──────── Source data ────────
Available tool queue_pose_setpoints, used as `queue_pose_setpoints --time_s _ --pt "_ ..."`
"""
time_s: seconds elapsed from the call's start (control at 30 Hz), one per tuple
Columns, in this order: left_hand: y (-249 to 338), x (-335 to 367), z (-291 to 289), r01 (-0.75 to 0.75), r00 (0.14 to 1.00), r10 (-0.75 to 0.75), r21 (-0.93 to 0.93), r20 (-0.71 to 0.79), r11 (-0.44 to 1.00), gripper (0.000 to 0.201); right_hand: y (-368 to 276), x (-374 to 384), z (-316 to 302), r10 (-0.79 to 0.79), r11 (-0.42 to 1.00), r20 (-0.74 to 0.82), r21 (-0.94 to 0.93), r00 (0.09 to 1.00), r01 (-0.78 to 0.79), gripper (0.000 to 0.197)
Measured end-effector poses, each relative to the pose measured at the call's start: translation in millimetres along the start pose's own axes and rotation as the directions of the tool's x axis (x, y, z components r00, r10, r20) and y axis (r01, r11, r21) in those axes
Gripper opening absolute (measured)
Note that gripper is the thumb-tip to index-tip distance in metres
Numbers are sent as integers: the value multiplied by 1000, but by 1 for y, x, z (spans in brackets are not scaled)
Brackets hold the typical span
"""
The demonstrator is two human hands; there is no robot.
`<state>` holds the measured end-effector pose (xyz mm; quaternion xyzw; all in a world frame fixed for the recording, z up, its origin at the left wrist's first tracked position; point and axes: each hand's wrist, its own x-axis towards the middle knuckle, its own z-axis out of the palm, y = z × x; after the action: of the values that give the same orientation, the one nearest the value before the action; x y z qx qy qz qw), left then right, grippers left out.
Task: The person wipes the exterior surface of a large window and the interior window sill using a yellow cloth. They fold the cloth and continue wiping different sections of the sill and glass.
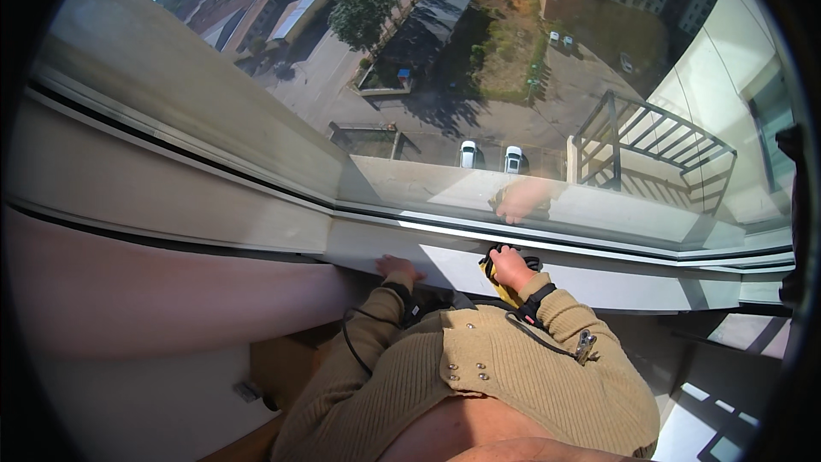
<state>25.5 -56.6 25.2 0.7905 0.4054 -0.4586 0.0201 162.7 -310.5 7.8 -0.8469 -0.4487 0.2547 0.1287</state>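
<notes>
My right hand [515,269] is closed around a black-and-yellow object [487,269] at the white windowsill [590,278], just inside the glass. Its exact kind is hard to make out, since my fingers cover much of it. Farther left, my left hand [399,268] lies flat at the sill's near edge, fingers spread and holding nothing. Both wrists wear black bands with black cables running along the tan knit sleeves. A faint reflection of my right hand shows in the window pane [445,192].
A dark-and-white window frame [513,231] runs along the sill. To the left hangs a pale pink curtain [171,282]. Beyond the glass are a metal railing [658,137], parked cars and buildings far below. A brown wooden piece [282,368] stands at the lower left.
</notes>
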Motion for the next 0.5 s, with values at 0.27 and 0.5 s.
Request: queue_pose_setpoints --time_s 0.27,0.5 --pt "-2 -1 1 -21 1000 21 -100 1 995 101 -40 39 9 -183 981 -80 45 980 187 19" --pt "0 4 5 -3 1000 3 -104 -2 995 104 -33 19 8 -29 988 -141 145 990 49 37"
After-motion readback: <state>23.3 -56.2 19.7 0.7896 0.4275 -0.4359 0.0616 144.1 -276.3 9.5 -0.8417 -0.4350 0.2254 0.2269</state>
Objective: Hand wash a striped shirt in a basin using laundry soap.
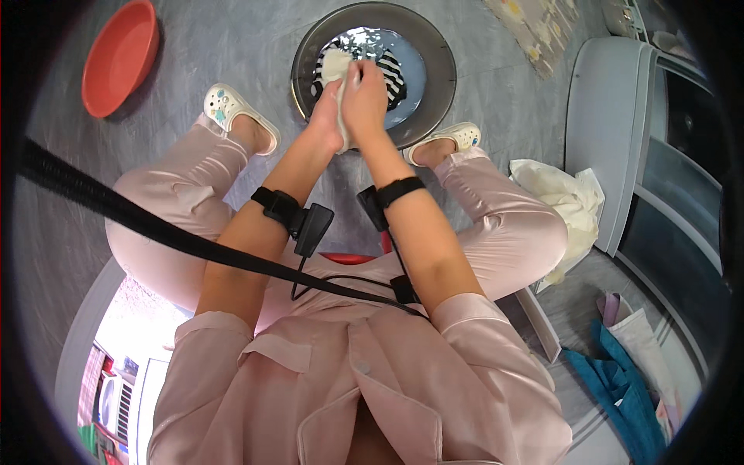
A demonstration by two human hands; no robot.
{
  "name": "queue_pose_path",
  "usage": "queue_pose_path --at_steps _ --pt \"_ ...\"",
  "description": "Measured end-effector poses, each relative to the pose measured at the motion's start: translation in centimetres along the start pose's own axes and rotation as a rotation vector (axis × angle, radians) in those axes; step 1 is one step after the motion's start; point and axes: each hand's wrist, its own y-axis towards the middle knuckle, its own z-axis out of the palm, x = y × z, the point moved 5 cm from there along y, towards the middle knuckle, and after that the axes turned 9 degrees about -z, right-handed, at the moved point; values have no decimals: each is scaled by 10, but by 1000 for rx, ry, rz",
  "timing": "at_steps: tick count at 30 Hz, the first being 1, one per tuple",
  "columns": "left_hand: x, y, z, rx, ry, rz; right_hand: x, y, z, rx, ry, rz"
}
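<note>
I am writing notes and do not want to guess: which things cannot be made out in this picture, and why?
In the head view:
White cloth: its middle is hidden between the left hand and right hand.
Striped cloth: hands and glare on the water hide its full shape.
Red thing: mostly covered by the pink trousers, so its kind is unclear.
Patterned mat: cut off by the upper edge.
</note>
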Motion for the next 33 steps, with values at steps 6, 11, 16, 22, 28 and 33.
queue_pose_path --at_steps 6,11,16,22,28,33 --pt "-9 -5 8 19 -23 107 25 -26 -3 -84 -60 -332" --pt "-4 5 5 57 -50 53 5 4 0 94 -45 -306" --pt "-5 13 -6 -79 124 20 -18 9 10 211 5 54" --pt "-5 11 -3 -144 218 103 -25 12 22 74 -131 -235" --pt "8 8 20 -175 295 -7 -53 13 20 211 -90 70" --pt "-1 8 -6 568 -901 -331 -6 -9 -2 -216 56 -248"
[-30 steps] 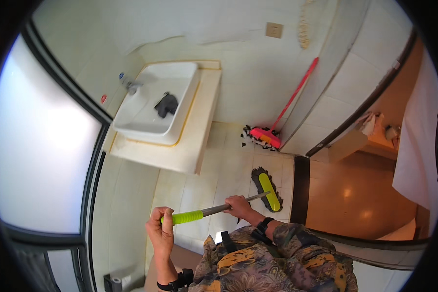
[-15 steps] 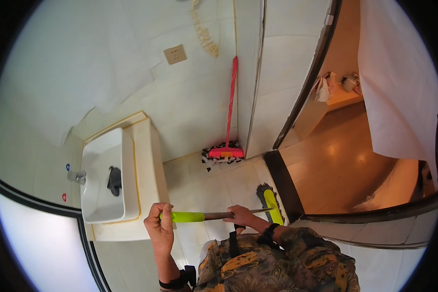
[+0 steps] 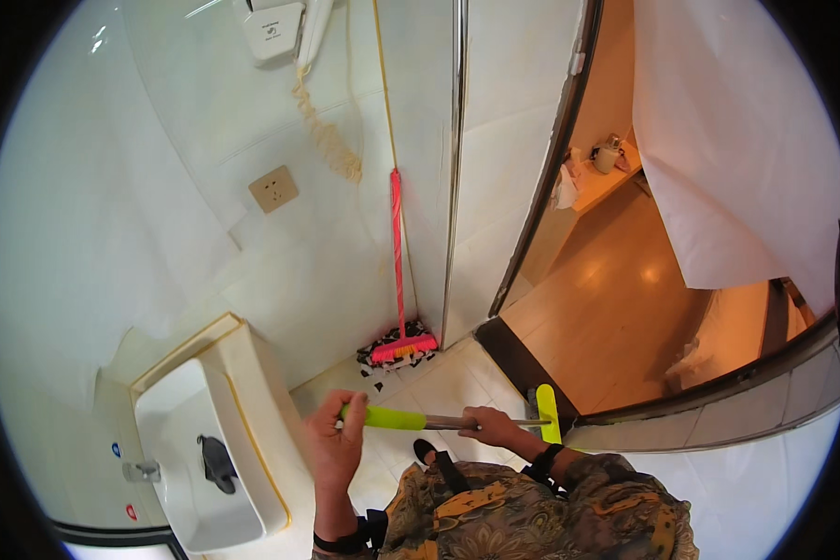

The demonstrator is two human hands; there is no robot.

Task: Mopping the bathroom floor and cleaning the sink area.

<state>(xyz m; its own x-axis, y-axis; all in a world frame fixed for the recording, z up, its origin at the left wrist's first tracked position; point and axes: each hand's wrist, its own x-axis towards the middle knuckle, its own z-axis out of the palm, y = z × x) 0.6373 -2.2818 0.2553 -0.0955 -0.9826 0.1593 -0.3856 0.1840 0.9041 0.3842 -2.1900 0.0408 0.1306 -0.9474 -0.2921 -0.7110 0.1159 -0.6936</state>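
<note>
Both my hands are wrapped round a flat mop [image 3: 446,423] with a green grip, a metal pole and a lime-green head. My left hand [image 3: 338,431] closes on the green grip's end. Further along the pole, my right hand [image 3: 488,427] grips the metal part. The mop head [image 3: 548,414] rests on the floor beside the dark door threshold [image 3: 525,371], its grey pad partly showing. A pink broom [image 3: 398,252] leans upright in the wall corner, its bristles among black-and-white scraps [image 3: 373,358] on the tiles.
At left, a white washbasin [image 3: 192,467] holds a dark grey cloth [image 3: 217,464] near its tap [image 3: 141,471]. A hair dryer [image 3: 314,33] hangs on the wall above a socket [image 3: 273,189]. Beyond the doorway lie a wooden floor [image 3: 616,280] and a white curtain [image 3: 723,140].
My view has swung toward the upper wall, bringing the hair dryer into sight. The mop head now sits nearer the threshold and is turned more upright. Both hands keep their grip.
</note>
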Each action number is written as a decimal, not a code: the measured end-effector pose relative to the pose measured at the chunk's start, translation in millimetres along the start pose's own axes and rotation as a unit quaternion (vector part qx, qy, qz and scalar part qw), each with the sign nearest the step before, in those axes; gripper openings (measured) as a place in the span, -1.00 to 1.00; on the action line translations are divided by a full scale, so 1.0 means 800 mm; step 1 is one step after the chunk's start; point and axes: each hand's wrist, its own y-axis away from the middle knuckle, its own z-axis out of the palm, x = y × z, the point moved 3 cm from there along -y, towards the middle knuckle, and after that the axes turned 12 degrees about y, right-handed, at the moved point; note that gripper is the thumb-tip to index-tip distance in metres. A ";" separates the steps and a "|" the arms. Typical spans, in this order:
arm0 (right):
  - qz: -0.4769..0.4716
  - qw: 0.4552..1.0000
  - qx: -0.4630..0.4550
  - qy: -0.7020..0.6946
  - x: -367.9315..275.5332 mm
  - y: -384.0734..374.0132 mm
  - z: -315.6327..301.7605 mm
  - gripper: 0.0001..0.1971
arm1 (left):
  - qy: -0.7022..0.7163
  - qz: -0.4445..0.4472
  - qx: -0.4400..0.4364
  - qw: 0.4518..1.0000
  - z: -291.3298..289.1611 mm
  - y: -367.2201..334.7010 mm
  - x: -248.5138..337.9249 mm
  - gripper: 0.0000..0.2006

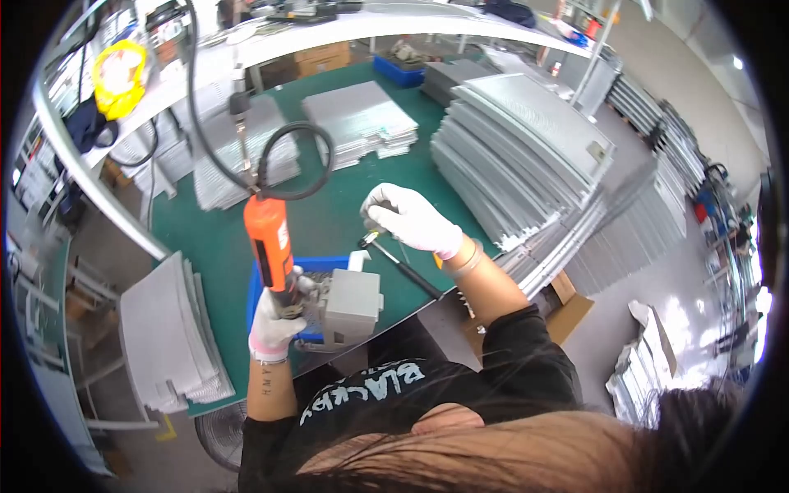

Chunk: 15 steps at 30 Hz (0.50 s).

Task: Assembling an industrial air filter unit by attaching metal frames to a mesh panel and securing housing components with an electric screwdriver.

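My left hand, in a white glove, is closed around the lower end of an orange electric screwdriver. The tool stands upright and hangs from a dark cord. Right beside that hand is a grey box-shaped device, partly in front of a blue bin of small loose parts. My right hand, also gloved, is raised over the green table with its fingers curled inward; whatever they hold, if anything, cannot be made out. Below it lies a hammer with a dark handle.
Stacks of grey sheet-metal panels stand at the right, the back and the left edge of the green table. A white shelf spans the back. An open cardboard box is on the right.
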 end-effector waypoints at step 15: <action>-0.493 0.795 -0.019 0.354 -0.109 0.053 0.062 -0.25 | -0.077 -0.023 0.033 0.996 -0.155 -0.033 -0.066 -0.03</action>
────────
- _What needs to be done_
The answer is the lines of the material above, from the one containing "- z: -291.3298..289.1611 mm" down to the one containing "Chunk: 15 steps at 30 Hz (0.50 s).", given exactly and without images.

- _Solved problem_
  - z: -291.3298..289.1611 mm
  - y: -367.2201..334.7010 mm
  - x: -248.5138..337.9249 mm
  - gripper: 0.0000..0.2006


Chunk: 15 steps at 30 Hz (0.50 s).

This exercise has been completed.